The National Guidelines for Undergraduate Education in Pharmacy (2002) was published in Brazil which have been included as key aspects in pharmacy education as: evaluation of knowledge/skills application to patient care; fostering of critical thinking/problem-solving skills; skills mastery, communication ability,  among others (CNE, 2002). Thus, the focus of pharmaceutical education has shifted from the basic sciences to include clinical and health sciences, including pharmaceutical care (Hassali et al., 2011; Babar et al., 2013).


In this review, all studies were published after 1990, which is consistent with the period of extensive discussion about the definition of the mission, role, and functions of the pharmacist in pharmaceutical care (Hepler and Strand, 1990; Hepler and Graiger-Rousseaux, 1995; Faus-Dáder and Martínez Martínez, 1999; Cipolle et al., 2000). Most of these studies were performed in the United States, thereby reflecting the historical process of the development of American Pharmacy; since it was there that the concept of the practice of pharmaceutical care was elaborated and systematized.


A bibliometric review of pharmaceutical education literature, performed by Babar et al. (2013) showed few studies from low- to middle-income countries. As a result, members of the International Pharmaceutical Federation (FIP) Pharmacy Education Taskforce, whose objective is to develop pharmaceutical education globally, recently affirmed that a strategy should be used that involves determining local needs, identifying the services required to meet those needs, and articulating the competencies to be achieved by all practitioners for the development of a comprehensive education (Anderson et al., 2008, 2009a, b; Whitmarsh et al., 2010).


Most of these studies did not define the concept of pharmaceutical care. The literature suggests that there is a need to conceptually define the practice in order to distinguish the clinical services offered by pharmacists. According to Hepler and Strand (1990), pharmaceutical care is based specifically on the ability of the pharmacist to assume new responsibilities related to patient care. The three major steps in the patient care process are the assessment of the patient, his/her medical problems, and any drug therapy problems that have occurred; development of a care plan; and conducting a follow-up evaluation (Cipolle et al., 2004).


Most of these studies in this review used learner-centered method as educational intervention. According to learning theories, the active methods fall into in cognitive or humanistic theories.
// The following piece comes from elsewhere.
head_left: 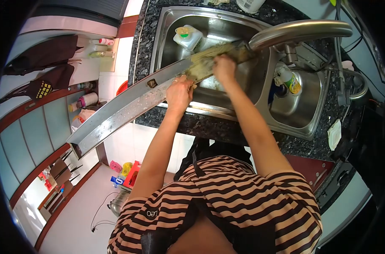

These are, therefore, methods that value individual differences and allows for a more effective assessment of the actions of the student. In addition, it value the education contextualized, that is, teaching in a close in which knowledge is used, increasing the understanding, retention and learning in adults (Piaget, 1976). In recent years, several active learning methodologies have been based on constructivist and humanist theory and incorporated in health education in order to bridge the gap between theory and real patient experience (Tagawa and Imanaka, 2010; Shrivastava et al., 2013).


The learning strategy most used by reviewed studies was simulations. Most simulation approaches described in the literature involved interaction between the pharmacist (student) and a patient (peer, instructor, standardized patient, actor or virtual patient) for the purpose of acquiring knowledge or developing a particular skill  (Parkhurst,  1994;  Ellington et al.,  2002).  In pharmacy, the role-play technique has been used primarily as a means of helping students develop skills in communication, consultation, and medication history-taking (Ellington et al., 2002; Shah et al., 2004; Rao, 2011).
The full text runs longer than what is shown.